Cambridge Analytica, which worked on U.S. President Donald Trump’s election campaign, has been accused of illegally mining tens of millions of users’ Facebook data and using it to target potential voters. The row has sparked a major crisis for Facebook, prompting investigations on both sides of the Atlantic and sending its share price plunging amid fears of additional regulation that could affect its business model.

Chief executive Mark Zuckerberg has issued a public apology, admitting there had been a “major breach of trust”.

Cambridge Analytica received data harvested in an app developed by an independent University of Cambridge academic, which was downloaded by around 2,70,000 people but scooped up information on up to 50 million people.

It denies the data was used in the Trump campaign, and Facebook says it was used without its knowledge. U.S. lawmakers on Friday asked Mr. Zuckerberg to come to Congress to explain to explain how the data got into Cambridge Analytica’s hands, adding to pressure on the firm.

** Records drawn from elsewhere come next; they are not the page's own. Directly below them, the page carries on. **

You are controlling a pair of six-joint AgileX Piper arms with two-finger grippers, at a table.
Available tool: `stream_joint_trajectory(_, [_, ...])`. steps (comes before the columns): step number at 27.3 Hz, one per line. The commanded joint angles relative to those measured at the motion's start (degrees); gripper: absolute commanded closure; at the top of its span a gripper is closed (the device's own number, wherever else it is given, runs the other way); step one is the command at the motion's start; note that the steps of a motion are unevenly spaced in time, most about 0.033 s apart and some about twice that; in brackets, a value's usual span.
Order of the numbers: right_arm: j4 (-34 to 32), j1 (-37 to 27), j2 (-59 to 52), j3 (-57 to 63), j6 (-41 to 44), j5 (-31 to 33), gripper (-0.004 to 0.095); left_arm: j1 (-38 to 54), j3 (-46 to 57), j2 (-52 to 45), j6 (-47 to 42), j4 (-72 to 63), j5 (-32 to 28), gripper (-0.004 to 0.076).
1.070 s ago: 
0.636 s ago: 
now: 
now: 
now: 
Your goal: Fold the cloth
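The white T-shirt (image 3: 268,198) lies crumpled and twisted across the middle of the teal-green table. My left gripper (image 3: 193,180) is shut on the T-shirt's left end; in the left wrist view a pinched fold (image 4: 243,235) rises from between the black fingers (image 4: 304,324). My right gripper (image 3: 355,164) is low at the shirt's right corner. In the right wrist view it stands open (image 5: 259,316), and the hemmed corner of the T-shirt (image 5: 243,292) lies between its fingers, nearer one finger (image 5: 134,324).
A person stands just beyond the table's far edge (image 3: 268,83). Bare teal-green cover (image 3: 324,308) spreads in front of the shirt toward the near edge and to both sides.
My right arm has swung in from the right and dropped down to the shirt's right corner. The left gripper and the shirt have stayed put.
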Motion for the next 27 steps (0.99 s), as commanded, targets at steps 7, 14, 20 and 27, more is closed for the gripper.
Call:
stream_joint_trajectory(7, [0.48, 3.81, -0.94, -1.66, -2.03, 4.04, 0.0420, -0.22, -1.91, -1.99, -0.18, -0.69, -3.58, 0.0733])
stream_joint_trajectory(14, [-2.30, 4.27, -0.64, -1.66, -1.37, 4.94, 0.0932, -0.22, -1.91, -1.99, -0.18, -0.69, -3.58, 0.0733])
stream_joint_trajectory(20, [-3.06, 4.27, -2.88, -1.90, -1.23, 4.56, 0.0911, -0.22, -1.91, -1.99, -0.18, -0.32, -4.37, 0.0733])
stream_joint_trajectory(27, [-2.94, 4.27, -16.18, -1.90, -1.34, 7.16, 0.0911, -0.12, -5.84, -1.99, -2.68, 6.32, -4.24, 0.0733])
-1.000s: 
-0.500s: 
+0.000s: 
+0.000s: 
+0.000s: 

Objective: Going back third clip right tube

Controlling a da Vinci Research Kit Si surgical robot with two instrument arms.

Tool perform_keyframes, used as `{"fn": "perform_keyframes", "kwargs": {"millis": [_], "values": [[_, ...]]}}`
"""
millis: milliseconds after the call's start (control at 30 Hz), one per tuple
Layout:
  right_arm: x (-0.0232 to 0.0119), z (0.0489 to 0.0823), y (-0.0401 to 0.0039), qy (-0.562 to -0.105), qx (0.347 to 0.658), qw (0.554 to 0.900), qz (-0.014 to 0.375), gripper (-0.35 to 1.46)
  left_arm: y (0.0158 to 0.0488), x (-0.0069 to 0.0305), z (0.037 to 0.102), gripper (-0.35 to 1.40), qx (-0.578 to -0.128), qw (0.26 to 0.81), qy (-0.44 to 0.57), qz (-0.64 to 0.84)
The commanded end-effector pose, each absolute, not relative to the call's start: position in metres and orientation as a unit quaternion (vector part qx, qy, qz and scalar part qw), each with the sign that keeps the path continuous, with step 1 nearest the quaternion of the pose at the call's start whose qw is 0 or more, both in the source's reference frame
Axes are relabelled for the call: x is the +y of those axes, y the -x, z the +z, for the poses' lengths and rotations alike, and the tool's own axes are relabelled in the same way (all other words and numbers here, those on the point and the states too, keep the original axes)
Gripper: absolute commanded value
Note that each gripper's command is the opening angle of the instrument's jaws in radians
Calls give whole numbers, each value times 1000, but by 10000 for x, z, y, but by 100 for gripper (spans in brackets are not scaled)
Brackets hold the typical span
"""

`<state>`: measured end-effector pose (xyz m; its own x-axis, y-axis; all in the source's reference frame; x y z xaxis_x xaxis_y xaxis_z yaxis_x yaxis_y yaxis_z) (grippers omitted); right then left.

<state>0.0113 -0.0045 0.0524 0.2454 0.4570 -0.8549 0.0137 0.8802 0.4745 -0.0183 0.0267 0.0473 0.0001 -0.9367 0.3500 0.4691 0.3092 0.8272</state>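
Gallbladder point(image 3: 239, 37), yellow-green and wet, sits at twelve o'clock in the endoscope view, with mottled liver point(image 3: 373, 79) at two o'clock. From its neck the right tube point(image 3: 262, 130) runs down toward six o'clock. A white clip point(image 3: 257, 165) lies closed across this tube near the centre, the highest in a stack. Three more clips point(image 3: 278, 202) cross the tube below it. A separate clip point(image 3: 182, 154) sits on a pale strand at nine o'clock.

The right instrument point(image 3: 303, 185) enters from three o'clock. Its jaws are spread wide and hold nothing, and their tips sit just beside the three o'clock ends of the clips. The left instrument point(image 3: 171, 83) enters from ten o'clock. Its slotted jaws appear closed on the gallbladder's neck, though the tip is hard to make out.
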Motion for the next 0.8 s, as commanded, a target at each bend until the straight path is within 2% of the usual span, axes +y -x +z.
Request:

The scandal over the way Cambridge Analytica obtained personal information to try to manipulate U.S. voters “is the most important moment that Facebook has faced since it went public (in 2012)”, according to Professor Andrew Przybylski of Oxford University, one of the world’s leading authorities on social media psychology.

Role in Leave campaign?

Questions are also being raised about Cambridge Analytica’s role in Britain’s vote to leave the EU in 2016. It denies working on the campaign, but a former employee says it conducted data research for a key player,

On Friday, Britain’s The Guardian newspaper said a former Cambridge Analytica political consultant had accused the company’s management of misleading the British public about work it did for a pro-Brexit group before the vote to leave the European Union.

Brittany Kaiser, a business development director at the company from 2014 until earlier this year, told The Guardian that Cambridge Analytica carried out data-crunching and analysis work for Leave.EU, while publicly denying it was doing so.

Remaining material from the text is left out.